Konuşmasında, Şara, savaşın gölgesinde büyüyen bir ülkenin temsilcisi olarak, “Bir zamanlar savaş alanındaydık, şimdi diyalog ve uzlaşma fırsatlarının peşindeyiz. Savaşın acı gerçeklerini yaşayanlar, barışın kıymetini daha iyi bilir” açıklamasını yaptı. Petraeus ise, duygularını samimi bir şekilde dile getirerek, “Bir dönem gözaltında tutuldunuz ve yıllarca hapiste kaldınız. Bu baskıların altında nasıl güç buluyorsunuz? Geceleri uykuya dalabiliyor musunuz?” diye sordu.
Şara, durumu güçlendiren temel unsurlarını şöyle ifade etti: “Gücümü Tanrı’dan, halkımdan ve ekibimden alıyorum”. Ayrıca, “Geçmişin kararlarıyla bugünü yargılamak doğru değil. Yeni dönemin koşulları, esneklik ve açık fikirle hareket etmeyi gerektiriyor” dedi. Ulusun öncelikleri hakkında sözlerine devam eden Şara, “Halkı ve toprakları birleştirmek, ekonomik gelişmeyi desteklemek ve güvenlik ile istikrarı sağlamak ilkelerimizdir” diye ekledi.

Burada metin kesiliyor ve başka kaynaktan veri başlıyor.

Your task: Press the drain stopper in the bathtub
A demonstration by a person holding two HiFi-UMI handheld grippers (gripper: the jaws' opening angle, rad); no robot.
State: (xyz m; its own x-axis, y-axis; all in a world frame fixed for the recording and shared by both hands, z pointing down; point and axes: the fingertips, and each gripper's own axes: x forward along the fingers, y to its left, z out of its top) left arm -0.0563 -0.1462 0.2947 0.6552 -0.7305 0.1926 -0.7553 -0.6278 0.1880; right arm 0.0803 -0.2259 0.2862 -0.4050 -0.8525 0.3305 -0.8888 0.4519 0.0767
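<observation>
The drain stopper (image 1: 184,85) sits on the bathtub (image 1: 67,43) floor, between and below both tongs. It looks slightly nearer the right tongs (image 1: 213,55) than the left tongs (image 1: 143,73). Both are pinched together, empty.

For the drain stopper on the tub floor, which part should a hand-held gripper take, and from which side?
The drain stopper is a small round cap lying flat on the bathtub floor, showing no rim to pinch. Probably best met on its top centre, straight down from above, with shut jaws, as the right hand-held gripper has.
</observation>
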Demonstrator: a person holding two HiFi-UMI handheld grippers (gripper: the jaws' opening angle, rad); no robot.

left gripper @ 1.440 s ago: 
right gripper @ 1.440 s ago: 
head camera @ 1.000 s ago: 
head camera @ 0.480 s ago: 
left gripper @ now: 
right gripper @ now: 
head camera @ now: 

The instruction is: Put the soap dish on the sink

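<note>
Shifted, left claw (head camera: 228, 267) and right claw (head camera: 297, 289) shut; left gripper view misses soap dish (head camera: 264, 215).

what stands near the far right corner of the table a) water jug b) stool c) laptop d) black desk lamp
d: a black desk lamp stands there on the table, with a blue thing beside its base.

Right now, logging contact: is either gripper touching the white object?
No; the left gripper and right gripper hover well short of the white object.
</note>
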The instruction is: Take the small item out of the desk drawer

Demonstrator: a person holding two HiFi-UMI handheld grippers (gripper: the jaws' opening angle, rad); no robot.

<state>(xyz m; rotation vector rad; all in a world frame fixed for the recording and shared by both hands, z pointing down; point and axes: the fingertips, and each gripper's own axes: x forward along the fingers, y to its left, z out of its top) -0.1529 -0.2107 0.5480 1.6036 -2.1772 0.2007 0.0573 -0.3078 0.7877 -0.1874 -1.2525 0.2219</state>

İhlaller ve çatışmalı bölgelerde yapılan çalışmalar hakkında bilgi veren Şara, Sahil ve Süveyda bölgelerindeki katliamların araştırılması için kurulmuş komiteleri ve uluslararası soruşturma ekiplerinin kapılarının açık olduğunu vurguladı.
Terörle ve Bölgesel Güvenlik Girişimleri
Şara, DEAŞ ve diğer terör örgütlerinin faaliyetlerine karşı mücadele çerçevesinde, SDG (Suriye Demokratik Güçleri) ile yapılan anlaşmalara yer verdi. “SDG’ye orduya katılma teklifinde bulunduk ve Kürtlerin haklarını güvence altına almak istedik” şeklinde ifadeler kullandı. Ayrıca, İsrail ile sürdürülen müzakereleri de hatırlatarak, “Ateşkes adımlarını attık. İki taraf da anlaşmalara sadık kalırsa, görüşmeler devam edebilir. Sorun şu: İsrail gerçekten güvenlik endişeleri mi taşıyor, yoksa yayılma ve genişleme arzusu mu taşıyor?” diye sordu.
Son olarak, uluslararası diplomasinin zorluklarına değinen Şara, “Uluslararası toplumun beklentileriyle, bölgedeki gerçekler ve çıkarlar sıklıkla çatışıyor. Bu durum, diyalog ve uzlaşıyı zorunlu kılıyor” diyerek sözlerini tamamladı.